The dataset I chose was a data set on crime in San Francisco.

I have filtered the dataset which is large at 350 mb down to only theft incidents in 2014. I did this by taking that file and running commands:

egrep "2014" SFPD_Incidents_-_from_1_January_2003.csv > SFPD_2014.csv
egrep "LARCENY/THEFT" SFPD_2014.csv > SFPD_2014_theft.csv
cat col_format.csv SFPD_2014_theft.csv > SFPD_2014_theft_col.csv

Dashboards follow each hypothesis.


  1. My first hypothesis is that most thefts occur at night in residential neighborhoods. Given that many people have to park their cars outside at night, I assume that most crime occurs when people are asleep.

By looking into this data, I decided that it would likely be more interesting to try and look at it day by day (rather than just cumulatively). We can see that evening time is by far the most likely time that thefts will occur with weekdays frequently around 6PM to 8PM while the weekends see a jump in thefts around midnight as well. Sunday was by far the calmest day - something I might want to look at further along.
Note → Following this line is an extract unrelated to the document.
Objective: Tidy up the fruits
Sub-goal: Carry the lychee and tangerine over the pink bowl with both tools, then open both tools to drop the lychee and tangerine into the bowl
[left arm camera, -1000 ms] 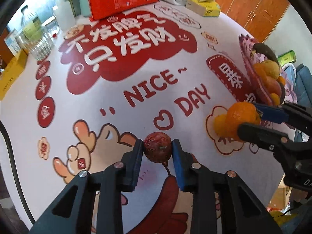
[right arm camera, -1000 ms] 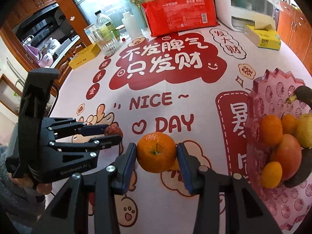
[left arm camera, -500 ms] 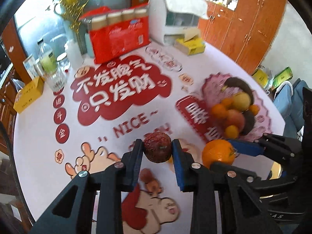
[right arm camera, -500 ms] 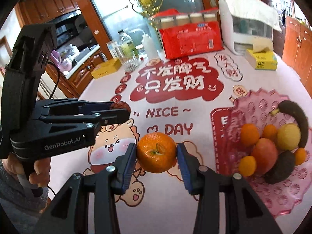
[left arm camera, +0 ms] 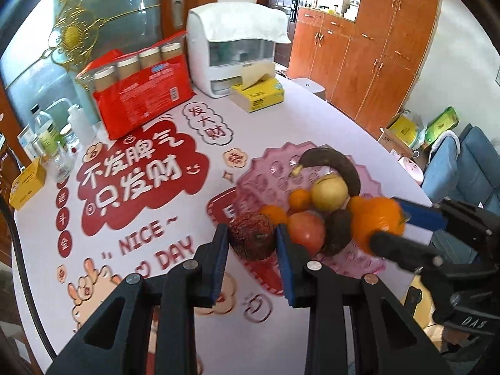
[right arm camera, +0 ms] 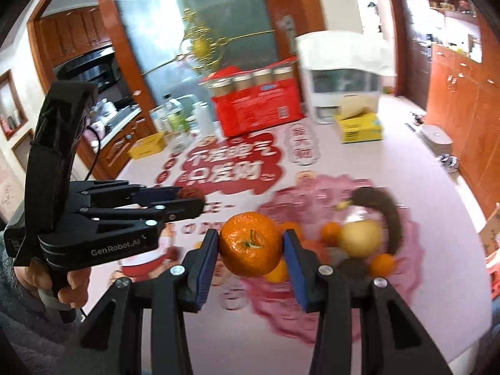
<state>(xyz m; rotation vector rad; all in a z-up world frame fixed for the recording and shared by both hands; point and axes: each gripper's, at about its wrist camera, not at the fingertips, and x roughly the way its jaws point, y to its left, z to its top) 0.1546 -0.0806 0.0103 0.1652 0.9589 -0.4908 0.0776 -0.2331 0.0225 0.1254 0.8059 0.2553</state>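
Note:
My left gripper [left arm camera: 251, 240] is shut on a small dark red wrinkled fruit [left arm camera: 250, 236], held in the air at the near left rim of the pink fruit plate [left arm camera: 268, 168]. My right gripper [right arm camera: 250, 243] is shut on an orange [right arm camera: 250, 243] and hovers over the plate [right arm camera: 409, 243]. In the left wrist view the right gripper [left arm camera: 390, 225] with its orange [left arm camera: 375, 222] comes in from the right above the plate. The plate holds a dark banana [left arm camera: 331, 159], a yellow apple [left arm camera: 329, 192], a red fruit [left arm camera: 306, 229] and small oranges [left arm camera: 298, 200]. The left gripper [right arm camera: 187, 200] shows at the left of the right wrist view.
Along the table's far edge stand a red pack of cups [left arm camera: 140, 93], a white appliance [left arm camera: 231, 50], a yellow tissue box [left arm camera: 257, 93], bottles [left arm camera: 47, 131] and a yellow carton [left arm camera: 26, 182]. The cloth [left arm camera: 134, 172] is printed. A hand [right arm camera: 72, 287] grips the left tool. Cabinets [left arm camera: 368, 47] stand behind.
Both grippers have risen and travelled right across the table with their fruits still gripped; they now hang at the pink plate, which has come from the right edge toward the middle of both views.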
After completing that histogram of just dates and times I need to dive deeper into the data and better understand time and certain neighborhoods.
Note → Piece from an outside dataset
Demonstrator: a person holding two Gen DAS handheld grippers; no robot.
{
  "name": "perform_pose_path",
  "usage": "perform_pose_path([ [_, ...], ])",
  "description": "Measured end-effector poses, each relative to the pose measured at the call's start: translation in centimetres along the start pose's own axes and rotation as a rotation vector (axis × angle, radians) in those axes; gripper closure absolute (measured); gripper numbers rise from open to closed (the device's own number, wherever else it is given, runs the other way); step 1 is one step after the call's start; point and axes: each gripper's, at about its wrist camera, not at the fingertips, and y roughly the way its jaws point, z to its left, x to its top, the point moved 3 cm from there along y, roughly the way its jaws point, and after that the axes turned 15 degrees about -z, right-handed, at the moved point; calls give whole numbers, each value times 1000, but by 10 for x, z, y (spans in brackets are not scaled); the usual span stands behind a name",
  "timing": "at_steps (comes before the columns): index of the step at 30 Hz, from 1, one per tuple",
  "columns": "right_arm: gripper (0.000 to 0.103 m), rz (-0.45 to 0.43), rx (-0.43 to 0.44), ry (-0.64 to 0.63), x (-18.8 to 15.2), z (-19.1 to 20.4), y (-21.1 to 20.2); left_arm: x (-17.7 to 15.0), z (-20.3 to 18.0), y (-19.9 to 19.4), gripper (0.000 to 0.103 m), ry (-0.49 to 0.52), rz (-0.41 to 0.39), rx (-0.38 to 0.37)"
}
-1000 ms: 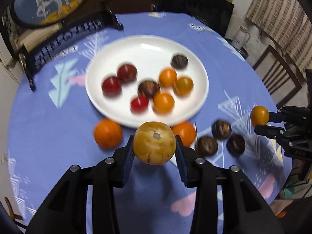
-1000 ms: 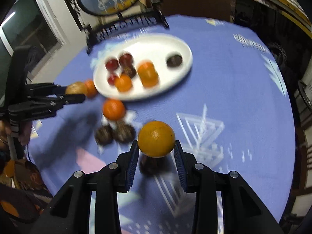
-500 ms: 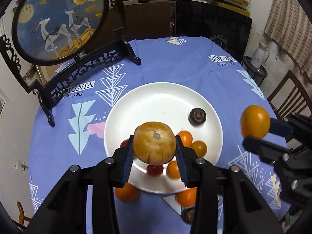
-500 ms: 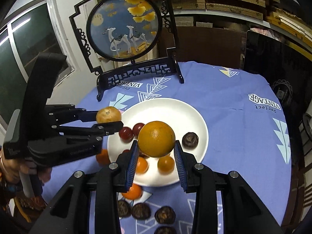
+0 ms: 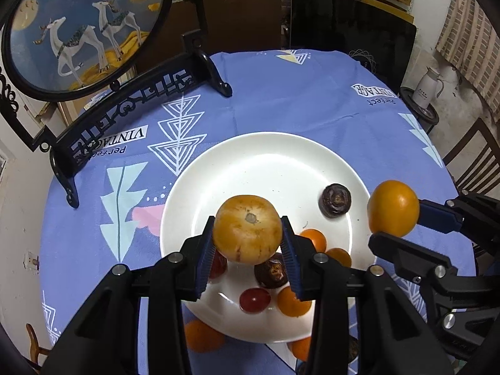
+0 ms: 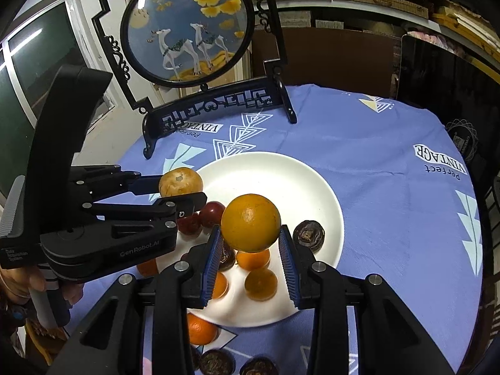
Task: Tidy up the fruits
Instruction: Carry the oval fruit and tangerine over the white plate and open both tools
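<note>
While both tools hang above the white plate [image 5: 250, 153], the left gripper [image 5: 248, 243] clamps a speckled yellow-brown fruit [image 5: 247, 228] between its blue pads, over the plate's near left part. To its right, the right gripper [image 6: 251, 245] squeezes a smooth orange [image 6: 251, 222] above the plate's near right side. On the plate lie small red, orange and dark fruits; one dark fruit [image 5: 335, 200] sits apart toward the right rim. More oranges rest on the blue tablecloth [image 5: 312, 103] just beside the near rim. A framed deer screen [image 6: 187, 25] stands at the table's far left.
</note>
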Motion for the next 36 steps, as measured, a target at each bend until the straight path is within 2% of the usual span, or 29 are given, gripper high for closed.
perform_pose_path([
  [11, 66, 43, -17, 18, -4, -13, 34, 0, 4, 34, 64, -4, 43, 14],
  [32, 66, 69, -30, 14, -2, -19, 55, 0, 7, 52, 64, 13, 57, 37],
  [35, 65, 84, -29, 16, -1, -20, 60, 0, 7, 52, 61, 18, 54, 47],
  [36, 58, 88, -38, 15, -2, -20, 61, 0, 7, 51, 58, 21, 50, 52],
])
Then I created a new parameter that is "Residential" and "Non-Residential".


  • Southern
  • Central
  • Bayview (kind of)


  • Mission
  • Northern
  • Park
  • Richmond
  • Ingleside
  • Taravel
  • Tenderloin

I then got the resulting box and whisker plot.

Once I was able to do that I was able to confirm my hypothesis, it seems that more crime occurs in residential neighborhoods than non-residential neighborhoods on any given day of the week. The one important thing to keep in mind is that I used my personal knowledge of the districts (as well as maps from each police station to classify it as residential or non-residential - this is an unofficial classification). In terms of my hypothesis it is not so clear that most crime occurs at "night" - it seems that dusk is the time at which most crime occurs.
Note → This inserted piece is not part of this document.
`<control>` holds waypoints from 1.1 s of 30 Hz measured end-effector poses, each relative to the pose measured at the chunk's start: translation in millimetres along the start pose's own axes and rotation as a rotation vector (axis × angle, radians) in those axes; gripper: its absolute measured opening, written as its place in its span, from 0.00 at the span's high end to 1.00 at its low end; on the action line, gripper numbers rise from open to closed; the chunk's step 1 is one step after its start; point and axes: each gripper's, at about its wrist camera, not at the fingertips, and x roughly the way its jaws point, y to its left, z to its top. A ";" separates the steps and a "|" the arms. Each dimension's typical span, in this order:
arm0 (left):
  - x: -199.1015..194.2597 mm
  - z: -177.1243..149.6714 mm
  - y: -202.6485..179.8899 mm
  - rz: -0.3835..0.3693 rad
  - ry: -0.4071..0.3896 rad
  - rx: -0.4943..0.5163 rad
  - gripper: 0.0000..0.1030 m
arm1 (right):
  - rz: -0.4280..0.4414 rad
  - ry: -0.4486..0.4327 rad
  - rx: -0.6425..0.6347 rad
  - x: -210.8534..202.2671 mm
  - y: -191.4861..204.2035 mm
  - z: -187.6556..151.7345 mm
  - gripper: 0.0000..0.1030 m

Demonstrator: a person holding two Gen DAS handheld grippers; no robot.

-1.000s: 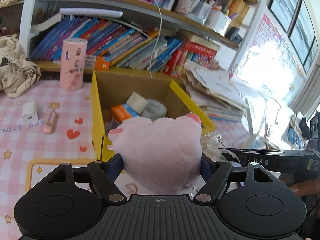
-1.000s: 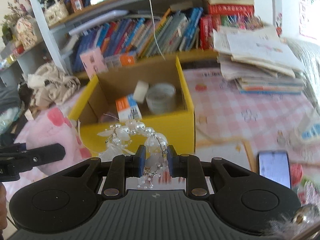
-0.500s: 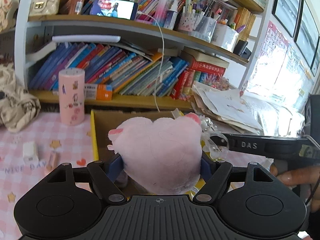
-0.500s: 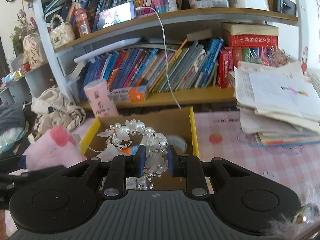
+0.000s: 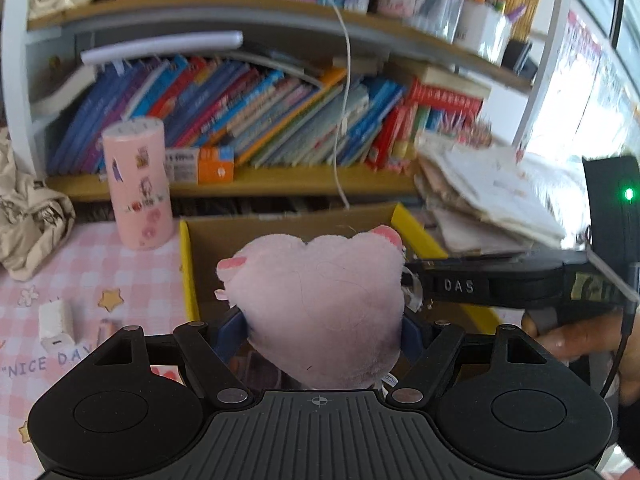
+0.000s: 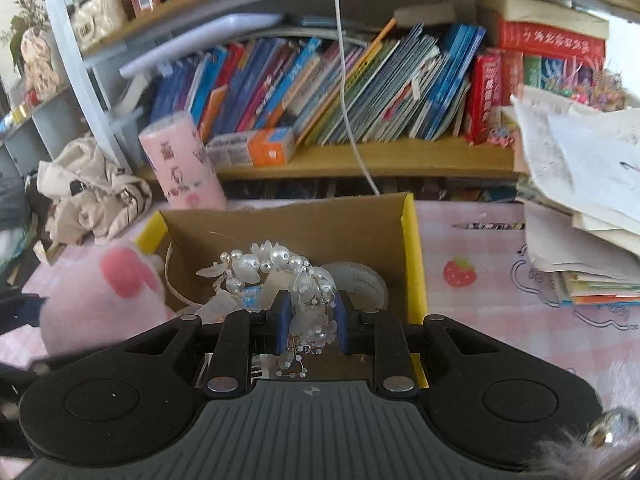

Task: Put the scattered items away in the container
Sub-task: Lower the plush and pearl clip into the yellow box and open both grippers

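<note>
My left gripper (image 5: 320, 332) is shut on a pink plush toy (image 5: 320, 304) and holds it over the yellow cardboard box (image 5: 185, 264). My right gripper (image 6: 310, 316) is shut on a white pearl-and-flower headband (image 6: 276, 268), held over the same box (image 6: 412, 256). The plush also shows at the left in the right wrist view (image 6: 100, 300). A tape roll (image 6: 360, 280) lies inside the box. The right gripper's body (image 5: 500, 284) crosses the left wrist view just right of the plush.
A pink sticker-covered cylinder (image 5: 138, 184) stands behind the box's left corner. A white charger (image 5: 54, 324) lies on the pink checked cloth at left. A beige bag (image 5: 32, 220) sits far left. A paper and book stack (image 6: 588, 224) is at right. Bookshelves (image 5: 256, 120) rise behind.
Both grippers have moved forward over the box with their loads still held. The box's back wall is now closer and the right gripper sits nearer the plush.
</note>
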 end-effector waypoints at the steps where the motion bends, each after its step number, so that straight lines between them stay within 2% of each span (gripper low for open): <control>1: 4.3 -0.8 -0.7 -0.001 0.011 0.007 0.24 | -0.001 0.002 0.001 3.5 -0.3 1.7 0.79; 7: 21.2 -5.0 -4.3 -0.002 0.062 0.033 0.24 | -0.001 0.006 -0.002 19.6 -0.2 19.8 0.79; 17: 36.3 -10.5 -3.2 0.030 0.154 0.040 0.23 | 0.044 0.137 -0.060 55.1 21.0 19.2 0.79; 25: 38.0 -11.3 -5.6 0.024 0.172 0.042 0.19 | 0.064 0.199 -0.036 69.0 19.5 17.9 0.76; 29: 32.1 -10.0 -8.6 0.041 0.151 0.045 0.19 | 0.064 0.198 -0.019 67.7 16.8 17.9 0.66; 33: 15.5 -6.1 -16.5 0.041 0.087 0.067 0.19 | 0.061 0.180 -0.007 59.9 13.8 18.0 0.53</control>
  1. Given my previous data, I was able to see that the Southern District has the most theft. My hypothesis is that it has the most unresolved crime. I also hypothesize that more crimes are resolved in the richest neighborhoods than in poor neighborhoods. Specifically, I believe that the Richmond and Northern districts have the high proportion of solved crimes per crime committed.

I created a new variable which is the number of thefts resolved. A case is unresolved if the Resolution field is NONE.

This exploration yielded some interesting results and definitely not what I expected. We can see from the percent resolved that nearly 25% of the crimes in the tenderloin are resolved. I think that this might be because it's such a small area, that many people are caught doing relatively petty things and don't end up getting very far from where they committed the crime. Interestingly, the Northern District seemed to have the smallest percentage resolved - yet also had a lot of crime numbers. This fact makes me question my Residential/Non-Residential qualifications from earlier - although they may be valid. Interestingly, the Richmond seems to have a low crime resolution rate as well - not necessarily what I would have expected.

Looking at the resolution field gave me a lot of interesting ideas to explore - what makes a theft something the DA doesn't want to prosecute? Where is the highest number of juvenile bookings?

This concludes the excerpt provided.